In spite of these positive results, the other 50% of the patients did not respond to the treatment. “Even though we control the bacteria, many of the burn patients die because of immunological causes and inflammations, “explains Cruz. “This is due to the significant immune and inflammatory disturbances related to the formation of toxins in the skin because of thermal energy action.” The thermal energy on the burnt skin produces a type of toxic lipoprotein complex that leads to immunological complications in severely burnt patients. The Silvestre Labs researchers were part of an international group that discovered these toxins. The group included professor Brian Sparkes, from the Canadian Defense Department, professor William Monafo, from Washington University in Saint Louis, and by the team led by professor Frank Allgower, from Switzerland’s Zurich University.
“During our studies, we also discovered that these toxins also form in other kinds of injuries, but for different reasons,” says Cruz. Based on this knowledge, the company developed another compound, based on silver sulphadyazine and cerium nitrate. The combination of cerium nitrate with silver sulphadiazine increases the anti-bacterial action. When the product is applied to the burn, the anti-bacterial ointment, whose commercial name is Dermacerium, removes the toxic proteins that prevent the burn from healing.

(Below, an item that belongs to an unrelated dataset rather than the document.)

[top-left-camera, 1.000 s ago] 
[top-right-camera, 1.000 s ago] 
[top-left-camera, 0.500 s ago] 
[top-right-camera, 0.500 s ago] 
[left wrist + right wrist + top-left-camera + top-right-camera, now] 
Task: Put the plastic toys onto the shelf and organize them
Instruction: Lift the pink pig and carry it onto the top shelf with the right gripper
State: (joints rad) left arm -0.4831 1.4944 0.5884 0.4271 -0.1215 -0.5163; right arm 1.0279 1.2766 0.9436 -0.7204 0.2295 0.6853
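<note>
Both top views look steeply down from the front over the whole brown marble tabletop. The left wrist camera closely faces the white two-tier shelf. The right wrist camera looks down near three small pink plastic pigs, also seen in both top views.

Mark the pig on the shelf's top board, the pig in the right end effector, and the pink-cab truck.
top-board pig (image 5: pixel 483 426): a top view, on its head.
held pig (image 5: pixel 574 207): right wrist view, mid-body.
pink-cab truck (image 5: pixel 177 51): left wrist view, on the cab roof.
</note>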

Until ten years ago, hospitals were the company’s only sales channel. At that time, the company decided to place its products in drug stores. This decision fueled sales very quickly and took the company to another level. As a result, three years ago the company decided to transfer the promotion and distribution of its products to Farmasa – Laboratório Americano de Farmacoterapia. At the same time as launching its other products onto the market, the company started investing in other lines of research, such as malaria, leprosy, recombining protein, stem cells and bio-engineering.
Stem cell research, one of the research projects, resulted in a spin-off (a smaller company deriving from another company), more specifically, a company named Cryopraxis, the biggest umbilical cord bank in Latin America. Cryopraxis is based in the Bio-Rio complex. The company has a cell manipulation unit, especially of stem cells for heart surgery. Stem cell research resulted in another venture, Cell Praxis, a division focused on cell therapy for the heart muscle, headed by researchers from the Federal University of São Paulo/Unifesp and from the Dante Pazzanese heart institute. In 2001, recombining protein research generated another company, also based at the Bio-Rio complex, called Chron Epigen and focused on the research and development of new drugs.